11. Stool softeners are prescribed to promote normal elimination of feces. What is the most
appropriate way to ensure effectiveness of this type of drug?
a. Mouth care
b. Ambulation
c. Adequate fluid intake
d. High-fiber diet

ANS: C
Adequate fluids must be maintained to ensure the liquid is available; otherwise, the fecal mass
will remain hard.

DIF: Cognitive Level: Comprehension REF: p. 713 OBJ: 3


TOP: Constipation KEY: Nursing Process Step: Implementation
MSC: NCLEX: Physiological Integrity: Pharmacological Therapies

12. Which set of findings best indicates that a patient with intestinal obstruction has achieved
normal hydration?
a. Pulse and blood pressure are within the patient’s norms, mucous membranes are
moist, and fluid intake and output are equal.
b. Pulse rate is strong (at least 60 beats/min), bowel sounds are normal, and a
respiratory rate of 22 breaths/min is recorded.
c. Blood pressure is within the patient’s norm, the temperature is below normal, and
adequate tissue turgor is observed.
d. Mucous membranes are moist, the 24-hour fluid intake is higher than the 24-hour
output, and the pulse rate is elevated.
ANS: A
Vital sign within normal limits, moist mucous membranes, and equal fluid intake and output
are indicative of normal hydration.

DIF: Cognitive Level: Comprehension REF: p. 698 OBJ: 4


TOP: Hydration KEY: Nursing Process Step: Evaluation
MSC: NCLEX: Physiological Integrity: Physiological Adaptation

13. After abdominal surgery, a patient must cough and take deep breaths.

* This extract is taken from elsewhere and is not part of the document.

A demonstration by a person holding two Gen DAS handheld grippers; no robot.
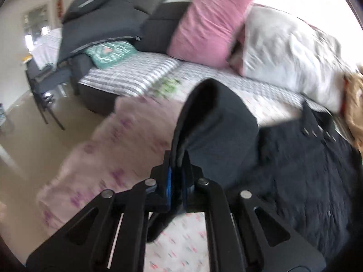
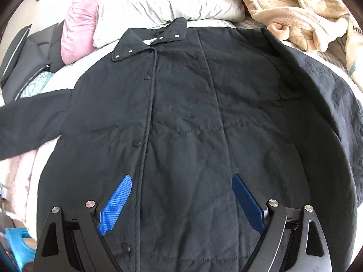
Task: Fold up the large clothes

How can the nurse best
achieve this with this patient?
a. Withhold analgesics until the patient performs this task.
b. Help the patient splint the incision with a pillow.
c. Explain that pneumonia occurs if deep breathing is not carried out every 4 hours.
d. Ambulate the patient 40 feet to increase his need for oxygen.

ANS: B
Splinting decreases pain by supporting the muscles, thereby allowing for better lung
expansion.

DIF: Cognitive Level: Application REF: p. 701 OBJ: 3 | 4


TOP: Abdominal Surgery KEY: Nursing Process Step: Implementation
MSC: NCLEX: Physiological Integrity: Basic Care and Comfort

14. A patient is being seen for the first time at a physician’s office. When assisting with the
assessment, a nurse notices abdominal striae. What alternative term should the nurse use when
the patient asks what it is all over her abdomen?
a. Scarring
b. Lesions
c. Rashes
d. Stretch marks

ANS: D
Striae is the medical term for stretch marks.

DIF: Cognitive Level: Knowledge REF: p. 698 OBJ: 3


TOP: Inspection KEY: Nursing Process Step: Assessment
MSC: NCLEX: Physiological Integrity: Basic Care and Comfort

MULTIPLE RESPONSE

1. What information about when and where specific digestion of food takes place should be
included in a patient teaching plan? (Select all that apply.)
a. Renin breaks down milk protein in the stomach.
b. Lipase breaks down fats in the stomach.
c. Pepsin begins to break down proteins in the stomach.
d. Liver and pancreatic secretions break down fats in the small bowel.
e. Ptyalin (amylase) breaks down carbohydrates in the colon.

ANS: A, B, C, D
Ptyalin (amylase) breaks down carbohydrates in the mouth.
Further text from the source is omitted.